Today, Microsoft announced that the next generation of its mixed reality HoloLens headset will incorporate an AI chip. This custom silicon — a “coprocessor” designed but not manufactured by Microsoft — will be used to analyze visual data directly on the device, saving time by not uploading it to the cloud. The result, says Microsoft, will be quicker performance on the HoloLens 2, while keeping the device as mobile as possible.
The announcement follows a trend among Silicon Valley’s biggest tech companies, which are now scrambling to meet the computational demands of contemporary AI. Today’s mobile devices, where AI is going to be used more frequently, simply aren’t built to handle these sorts of programs, and when they’re asked, the result is usually slower performance or a burned-out battery (or both).
But getting AI to run directly on devices like phones or AR headsets has a number of advantages. As Microsoft says, quicker performance is one of them, as devices don’t have to upload data to remote servers. This also makes the devices more user-friendly, as they don’t have to maintain a continuous internet connection. And, this sort of processing is more secure, as users’ data never leaves the device.
There are two main ways to facilitate this sort of on-device AI. The first is by building special lightweight neural networks that don’t require as much processing power. (Both Facebook and Google are working on this.) The second is by creating custom AI processors, architectures, and software, which is what companies like ARM and Qualcomm are doing. It’s rumored that Apple is also building its own AI processor for the iPhone — a so-called “Apple Neural Engine” — and now, Microsoft is doing the same for the HoloLens.

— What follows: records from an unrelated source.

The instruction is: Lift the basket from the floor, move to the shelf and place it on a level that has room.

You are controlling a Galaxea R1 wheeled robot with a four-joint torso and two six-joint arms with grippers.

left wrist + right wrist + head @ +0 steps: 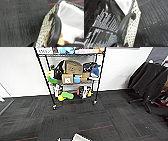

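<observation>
Nearest the camera, at the bottom centre of the head view, a pale corner of the basket (79,137) pokes into the frame, close under the robot. The left wrist view looks along one short side of it: checkered weave, a dark looped handle (56,30) curving over the side, white lining on the right of the frame, and something tan lying inside near the lower right. The right wrist view gives the opposite side, with its own dark handle (122,27) arching across the middle and a dark printed item on the left of the frame, seemingly inside the basket. Neither wrist view lets me make out fingers, so I cannot tell whether either gripper is closed on a handle or spread wide; nor can I tell whether the basket rests on the floor (112,119) or hangs just above it. Beyond lies a broad stretch of dark carpet with faint reddish lines. Farther off, at upper centre, the shelf (72,74) stands against the white wall, its visible tiers crowded with boxes (71,70) and toys. A dark office chair (150,82) sits at the right. As a judgement, the arms are placed at both handles, while the trip to the shelf and the placing are not yet done.
</observation>
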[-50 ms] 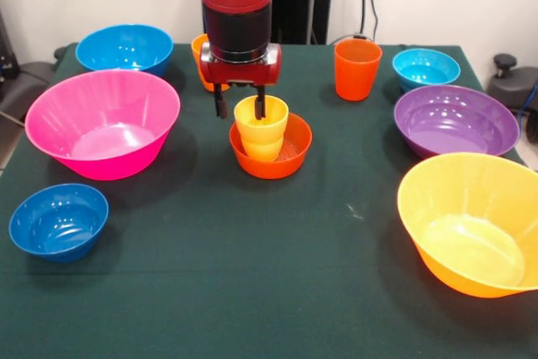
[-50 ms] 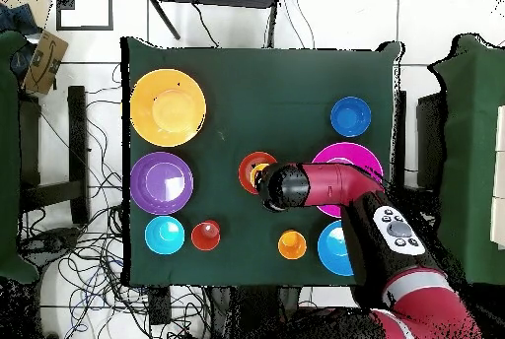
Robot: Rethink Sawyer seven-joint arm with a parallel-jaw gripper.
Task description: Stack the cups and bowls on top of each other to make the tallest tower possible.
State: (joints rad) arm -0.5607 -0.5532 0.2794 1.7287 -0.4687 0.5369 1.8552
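Observation:
A yellow cup (image 1: 261, 129) stands upright inside the small orange-red bowl (image 1: 271, 168) near the table's middle. My gripper (image 1: 240, 108) hangs over the cup's left rim, open. One finger (image 1: 261, 105) dips inside the cup and the other is outside to its left, apart from the wall. From overhead the arm covers most of this bowl (image 2: 247, 171). A light orange cup (image 1: 199, 50) peeks out behind the arm. The red-orange cup (image 1: 357, 70) and cyan bowl (image 1: 426, 67) stand at the back right. A dark blue bowl (image 1: 59, 220) sits front left.
A large pink bowl (image 1: 102, 122) sits left and a medium blue bowl (image 1: 124, 46) back left. At the right are a purple bowl (image 1: 456, 119) and a large yellow-orange bowl (image 1: 475, 220) by the edge. Green cloth (image 1: 252, 275) covers the table.

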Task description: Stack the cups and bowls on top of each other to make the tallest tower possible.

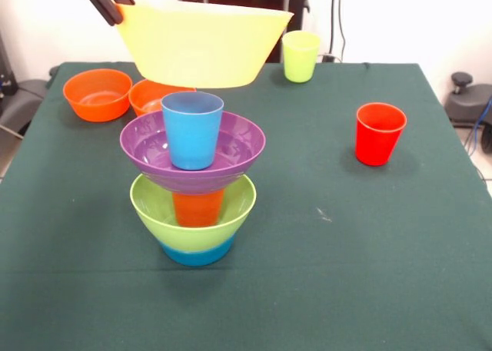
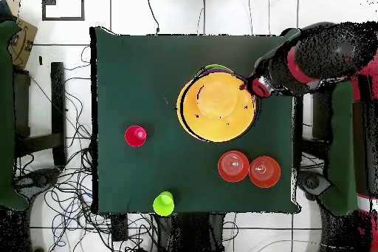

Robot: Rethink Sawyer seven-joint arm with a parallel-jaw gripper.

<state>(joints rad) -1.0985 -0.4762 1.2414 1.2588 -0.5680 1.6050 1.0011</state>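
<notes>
The tower stands on the table in the front view: a small blue bowl [image 1: 197, 253] lowest, then the lime green bowl [image 1: 192, 205], an orange cup [image 1: 197, 208], the purple bowl [image 1: 192, 153] and a light blue cup [image 1: 192, 128] in it. My gripper [image 1: 114, 4] is shut on the rim of the large yellow bowl [image 1: 201, 44] and holds it in the air above the tower. In the overhead view the yellow bowl [image 2: 216, 106] hides the tower, with the gripper [image 2: 252, 85] at its right rim.
Two small orange bowls [image 1: 98, 94] [image 1: 151, 96] sit at the back left. A yellow-green cup [image 1: 300, 56] stands at the back and a red cup [image 1: 379, 133] at the right. The green cloth [image 1: 369, 251] covers the table.
</notes>
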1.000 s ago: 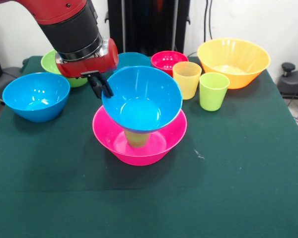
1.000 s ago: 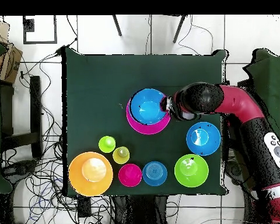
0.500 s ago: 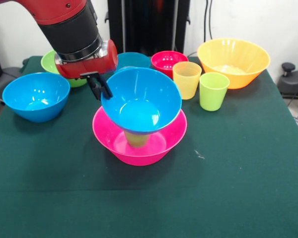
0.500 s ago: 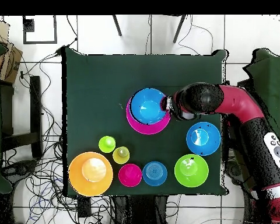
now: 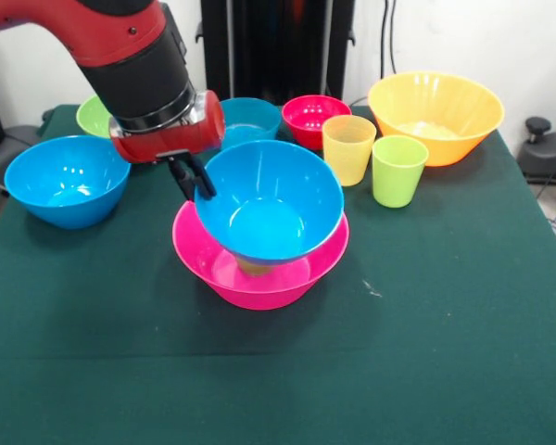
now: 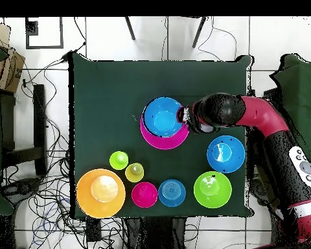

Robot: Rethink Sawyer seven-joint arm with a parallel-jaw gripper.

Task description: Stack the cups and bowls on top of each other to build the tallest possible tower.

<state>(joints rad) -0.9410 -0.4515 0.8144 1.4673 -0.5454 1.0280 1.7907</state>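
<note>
bowl [image 5: 271, 202] on cup [image 5: 252, 267] (inside larger bowl [image 5: 213, 269]).

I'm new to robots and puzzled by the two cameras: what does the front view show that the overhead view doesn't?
Only the front view shows the cup propping the blue bowl up inside the pink bowl, and the pincer gripping the blue bowl's rim. Only the overhead view shows the whole table and the arm reaching in. Both show the orange bowl and the spare cups.
</note>
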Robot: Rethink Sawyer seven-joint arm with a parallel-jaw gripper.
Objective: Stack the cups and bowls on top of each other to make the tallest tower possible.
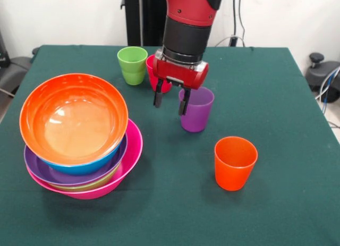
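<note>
The tower (79,145) stands at the left: the pink bowl (133,150) as base, then green (90,186), purple (40,169) and blue (90,166) bowls, with the orange bowl (74,118) on top. The green cup (132,65) stands upright at the back. The red cup (151,70) is partly hidden behind my gripper. The purple cup (197,110) and orange cup (235,162) stand upright to the right. The yellow cup is out of view. My gripper (171,103) hangs open and empty between the red and purple cups, its right finger in front of the purple cup's rim.
The green cloth table (175,214) reaches its right edge by cables and a black chair base (321,76). The black pedestal (141,17) stands behind the table.
</note>
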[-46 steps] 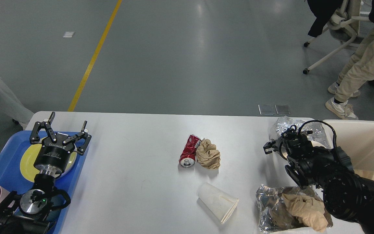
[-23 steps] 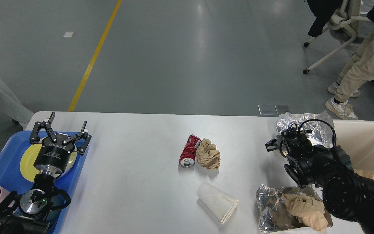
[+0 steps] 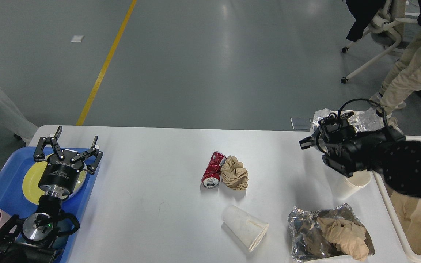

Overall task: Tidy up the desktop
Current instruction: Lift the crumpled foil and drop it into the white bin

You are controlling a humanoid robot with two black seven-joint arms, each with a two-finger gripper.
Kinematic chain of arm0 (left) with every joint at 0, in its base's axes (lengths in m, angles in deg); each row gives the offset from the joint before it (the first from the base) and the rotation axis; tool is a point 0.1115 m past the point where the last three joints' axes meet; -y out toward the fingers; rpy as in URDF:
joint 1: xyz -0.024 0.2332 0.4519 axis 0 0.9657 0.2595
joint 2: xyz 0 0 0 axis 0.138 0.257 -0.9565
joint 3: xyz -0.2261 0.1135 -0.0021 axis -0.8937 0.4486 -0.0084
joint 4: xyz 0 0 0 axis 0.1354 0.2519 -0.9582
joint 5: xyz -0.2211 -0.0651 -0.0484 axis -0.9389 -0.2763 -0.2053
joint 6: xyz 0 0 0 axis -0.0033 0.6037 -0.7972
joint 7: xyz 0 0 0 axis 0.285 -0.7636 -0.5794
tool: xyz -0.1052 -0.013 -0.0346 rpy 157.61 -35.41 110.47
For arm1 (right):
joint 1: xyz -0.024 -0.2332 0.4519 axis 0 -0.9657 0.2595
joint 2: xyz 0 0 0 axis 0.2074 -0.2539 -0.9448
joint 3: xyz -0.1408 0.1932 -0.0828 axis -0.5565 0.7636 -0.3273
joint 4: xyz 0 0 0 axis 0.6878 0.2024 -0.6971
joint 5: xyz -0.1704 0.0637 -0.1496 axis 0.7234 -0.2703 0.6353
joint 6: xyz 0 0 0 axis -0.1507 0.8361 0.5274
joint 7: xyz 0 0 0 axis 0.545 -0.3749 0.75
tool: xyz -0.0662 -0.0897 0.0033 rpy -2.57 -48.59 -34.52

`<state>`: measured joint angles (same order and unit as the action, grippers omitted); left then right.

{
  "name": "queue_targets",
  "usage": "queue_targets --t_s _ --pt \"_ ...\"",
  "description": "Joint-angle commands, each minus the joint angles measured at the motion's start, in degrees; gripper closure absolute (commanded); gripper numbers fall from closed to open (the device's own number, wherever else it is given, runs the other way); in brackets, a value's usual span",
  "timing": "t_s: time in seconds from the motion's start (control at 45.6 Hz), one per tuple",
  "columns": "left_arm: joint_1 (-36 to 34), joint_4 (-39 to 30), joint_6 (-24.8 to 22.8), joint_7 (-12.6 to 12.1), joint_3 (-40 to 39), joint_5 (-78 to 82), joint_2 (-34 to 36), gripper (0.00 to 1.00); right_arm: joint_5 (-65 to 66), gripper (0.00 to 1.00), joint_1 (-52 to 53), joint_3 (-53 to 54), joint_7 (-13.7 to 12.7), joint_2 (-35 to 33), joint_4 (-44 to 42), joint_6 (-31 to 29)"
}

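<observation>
The white worktop (image 3: 152, 204) fills the lower view, its right edge beside a cream bin (image 3: 389, 204). The left gripper (image 3: 68, 148) hangs over a yellow plate (image 3: 29, 179) on a blue tray (image 3: 2, 182), jaws spread and empty. The right gripper (image 3: 314, 137) is raised near the far right corner, clenched on crumpled foil (image 3: 364, 118), above an upright paper cup (image 3: 349, 184). Mid-worktop, a crushed red can (image 3: 212, 170) touches a brown paper wad (image 3: 234, 173); nearer lie a tipped white cup (image 3: 245, 226) and foil wrapper (image 3: 305, 233).
</observation>
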<state>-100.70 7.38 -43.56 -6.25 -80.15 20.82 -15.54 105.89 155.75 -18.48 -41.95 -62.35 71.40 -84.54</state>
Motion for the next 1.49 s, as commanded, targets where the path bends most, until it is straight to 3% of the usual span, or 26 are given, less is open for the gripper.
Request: queue_targets --t_s 0.0,0.329,0.592,0.855,0.987,1.119,1.25,1.47 --pt "0.00 0.00 0.00 0.00 0.00 0.00 0.03 0.03 -5.78 1.00 12.44 -1.26 -0.25 -2.47 11.61 -4.52" --pt "0.00 0.00 0.00 0.00 0.00 0.00 0.03 0.03 -19.05 1.00 38.28 -11.19 -0.16 -8.26 32.70 -20.18" --pt "0.00 0.00 0.00 0.00 0.00 0.00 0.03 0.03 -21.61 1.00 55.61 -19.46 -0.25 -12.22 51.96 -20.18" --pt "0.00 0.00 0.00 0.00 0.00 0.00 0.03 0.04 -21.69 1.00 53.95 -23.68 -0.16 -18.19 55.04 -12.01" --pt "0.00 0.00 0.00 0.00 0.00 0.00 0.03 0.03 -19.85 1.00 46.31 -23.94 -0.25 -25.92 52.77 -7.18" --pt "0.00 0.00 0.00 0.00 0.00 0.00 0.03 0.04 -15.46 1.00 34.63 -22.45 -0.16 -32.16 44.95 -3.75" --pt "0.00 0.00 0.00 0.00 0.00 0.00 0.03 0.03 -15.10 1.00 17.76 -14.82 0.10 -36.39 31.08 -1.99" --pt "0.00 0.00 0.00 0.00 0.00 0.00 0.03 0.03 -15.10 1.00 -10.54 4.86 0.28 -34.82 6.55 -1.90"
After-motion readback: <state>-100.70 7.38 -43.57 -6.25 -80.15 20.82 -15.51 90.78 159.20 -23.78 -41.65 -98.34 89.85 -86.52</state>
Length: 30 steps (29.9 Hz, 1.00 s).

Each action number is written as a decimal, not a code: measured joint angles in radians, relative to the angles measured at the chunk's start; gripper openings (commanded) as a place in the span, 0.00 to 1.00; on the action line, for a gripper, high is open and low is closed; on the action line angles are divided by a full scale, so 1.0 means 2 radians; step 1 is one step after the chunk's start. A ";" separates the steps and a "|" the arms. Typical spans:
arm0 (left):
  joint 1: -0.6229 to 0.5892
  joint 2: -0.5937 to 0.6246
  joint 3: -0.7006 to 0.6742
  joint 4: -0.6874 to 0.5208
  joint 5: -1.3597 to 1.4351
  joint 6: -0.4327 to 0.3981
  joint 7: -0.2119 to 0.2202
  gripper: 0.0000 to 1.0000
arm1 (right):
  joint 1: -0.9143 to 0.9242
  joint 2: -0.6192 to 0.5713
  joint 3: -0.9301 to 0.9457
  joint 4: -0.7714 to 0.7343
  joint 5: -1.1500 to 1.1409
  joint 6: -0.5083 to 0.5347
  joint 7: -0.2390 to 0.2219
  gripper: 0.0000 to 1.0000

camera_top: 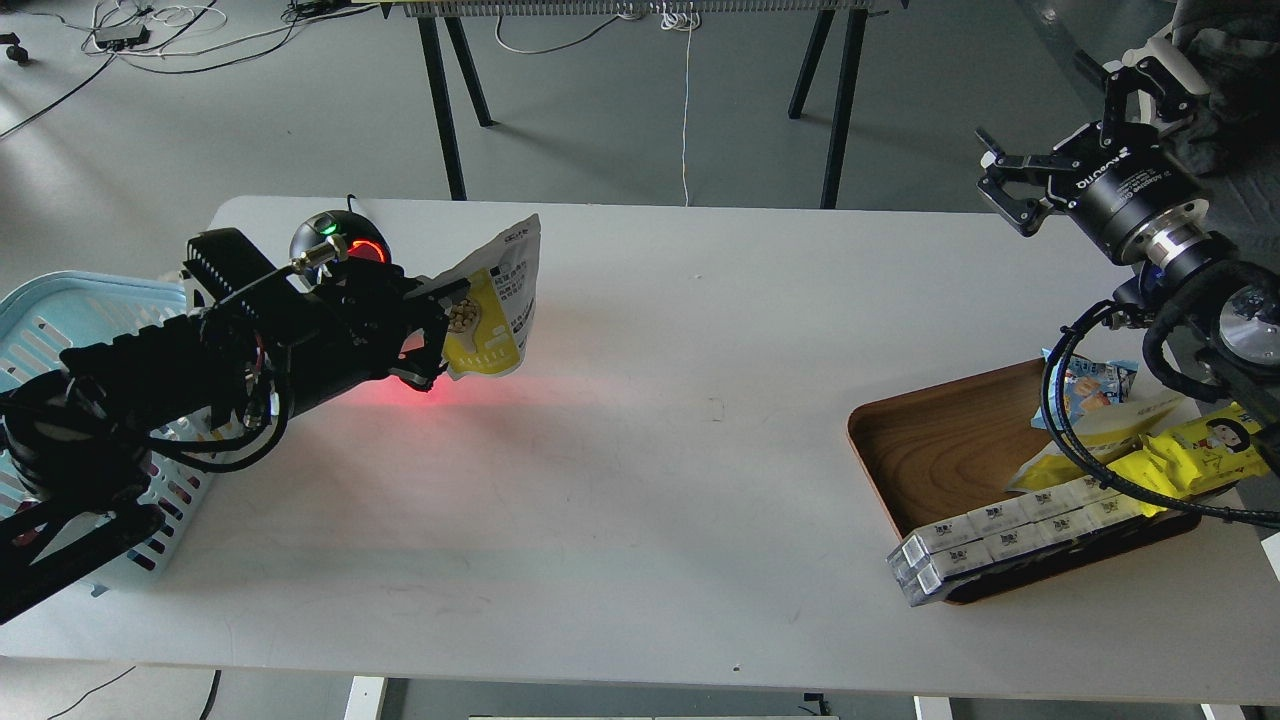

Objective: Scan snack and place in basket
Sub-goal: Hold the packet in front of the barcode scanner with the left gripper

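My left gripper (440, 330) is shut on the snack (497, 303), a yellow and white pouch, and holds it upright above the table just right of the black scanner (340, 238). The scanner's red window glows and casts red light on the table under the pouch. The light blue basket (60, 300) stands at the table's left edge, mostly hidden behind my left arm. My right gripper (1040, 165) is open and empty, raised above the table's far right corner.
A brown wooden tray (940, 450) at the right holds white boxes (1010, 530), a bright yellow wrapper (1190, 450) and a small blue packet (1090, 385). Cables from my right arm hang over the tray. Table legs stand behind the table.
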 measured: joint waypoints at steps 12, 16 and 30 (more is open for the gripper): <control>0.010 0.029 0.000 -0.004 -0.080 0.009 -0.002 0.00 | 0.000 0.001 -0.003 -0.001 -0.001 0.000 0.000 0.96; 0.010 0.029 0.001 -0.005 -0.098 0.009 -0.005 0.00 | 0.000 0.001 -0.004 -0.001 -0.001 0.000 0.000 0.96; 0.006 0.017 -0.001 -0.005 -0.109 0.019 -0.011 0.00 | -0.002 0.001 -0.005 0.000 -0.002 -0.001 0.000 0.96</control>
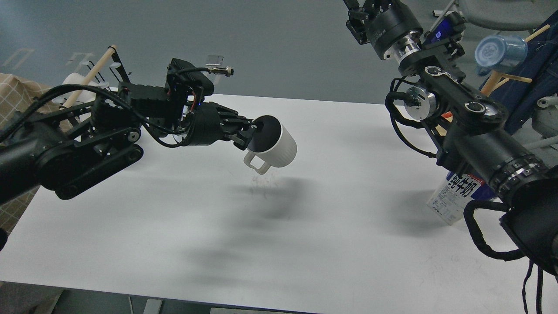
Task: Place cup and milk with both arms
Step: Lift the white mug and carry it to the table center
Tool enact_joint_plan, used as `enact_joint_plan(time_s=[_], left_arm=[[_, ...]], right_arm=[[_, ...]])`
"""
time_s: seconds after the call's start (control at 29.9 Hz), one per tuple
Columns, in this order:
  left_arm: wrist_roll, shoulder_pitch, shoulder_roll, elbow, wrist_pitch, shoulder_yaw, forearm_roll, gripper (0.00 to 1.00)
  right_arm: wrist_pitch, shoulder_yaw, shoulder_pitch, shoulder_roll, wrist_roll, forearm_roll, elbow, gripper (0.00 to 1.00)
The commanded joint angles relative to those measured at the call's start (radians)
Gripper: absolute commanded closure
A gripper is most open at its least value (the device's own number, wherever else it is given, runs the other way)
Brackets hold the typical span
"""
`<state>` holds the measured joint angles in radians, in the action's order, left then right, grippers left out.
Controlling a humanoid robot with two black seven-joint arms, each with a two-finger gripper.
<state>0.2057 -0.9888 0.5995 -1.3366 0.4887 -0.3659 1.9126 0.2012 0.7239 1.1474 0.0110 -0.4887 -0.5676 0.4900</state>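
Cream-white cup point(272, 146) hangs tilted, left gripper point(250, 131) clamped on its rim — level it before lowering to the table point(279, 244) — right gripper's state unreadable.

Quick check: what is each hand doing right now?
Left hand: closed on the cup rim, holding it tilted above the table.
Right hand: raised at the top edge; state cannot be told.

We worked in what looked like a robotics lab: a plain white rectangular table point(305, 244) stood on a bare grey floor point(270, 43). Behind our left gripper point(250, 131) stood a wooden-peg rack point(93, 69) with white mugs; beside our raised right arm point(440, 87), a translucent blue plastic cup point(501, 52) hung on another peg.
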Motion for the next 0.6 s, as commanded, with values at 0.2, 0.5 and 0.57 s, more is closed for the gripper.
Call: enact_joint_plan(time_s=[0.2,0.5,0.57], left_arm=[[0.001,-0.083,-0.139,0.114,0.0,0.14,0.01,1.0],[-0.002,-0.123,-0.195,0.155,0.0,0.248,0.013,1.0],[-0.002,-0.128,-0.196,0.172,0.0,0.272,0.016,1.0]], right_arm=[[-0.013,0.0,0.002,-0.011,0.0,0.0,-0.001,0.0],[-0.013,0.0,0.0,-0.011,0.0,0.0,-0.001,0.0],[-0.014,0.0,0.0,-0.011,0.0,0.0,-0.001,0.0]])
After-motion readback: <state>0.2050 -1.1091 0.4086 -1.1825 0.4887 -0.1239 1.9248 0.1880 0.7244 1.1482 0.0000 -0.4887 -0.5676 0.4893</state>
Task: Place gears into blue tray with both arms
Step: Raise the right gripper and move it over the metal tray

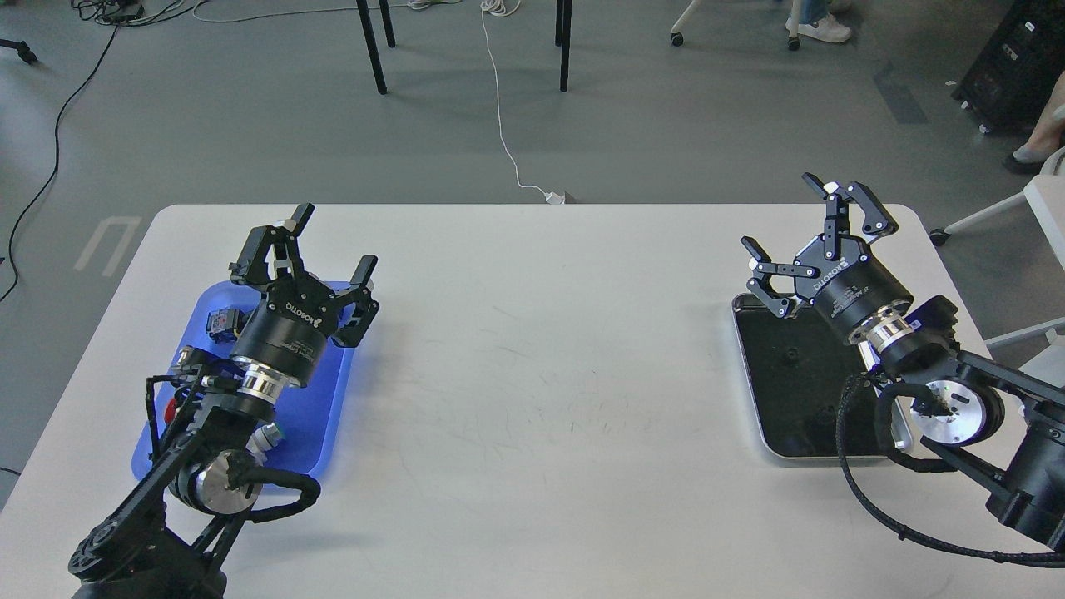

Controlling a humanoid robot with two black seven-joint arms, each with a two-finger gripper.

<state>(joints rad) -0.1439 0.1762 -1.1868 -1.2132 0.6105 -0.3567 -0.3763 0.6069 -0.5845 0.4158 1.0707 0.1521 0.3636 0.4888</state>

This race to build AI processors for mobile devices is running alongside work to create specialized AI chips for servers. Intel, Nvidia, Google, and Microsoft are all working on their own projects in this department. This sort of AI cloud power will service different needs to new mobile processors (it’ll primarily be sold directly to businesses), but from the viewpoint of designing silicon, the two goals are likely to be complementary.
Speaking to Bloomberg, Microsoft Research engineer Doug Burger said the company was taking the challenge of creating AI processors for servers “very seriously,” adding: “Our aspiration is to be the number one AI cloud.” Building out the HoloLens’ on-device AI capabilities could help with this goal, if only by focusing the company’s expertise on chip architectures needed to handle neural networks.
For the second generation HoloLens, the AI coprocessor will be built into its “Holographic Processing Unit” or HPU — Microsoft’s name for its central vision-processing chip. This handles data from all the device’s on-board sensors, including the head-tracking unit and infrared cameras. The AI coprocessor will be used to analyze this data use deep neural networks, one of the principal tools of contemporary AI. There’s still no release date for the HoloLens 2, but it’s reportedly arriving in 2019. When it lands, AI will be even more central for everyday computing, and that specialized silicon will likely be in high demand.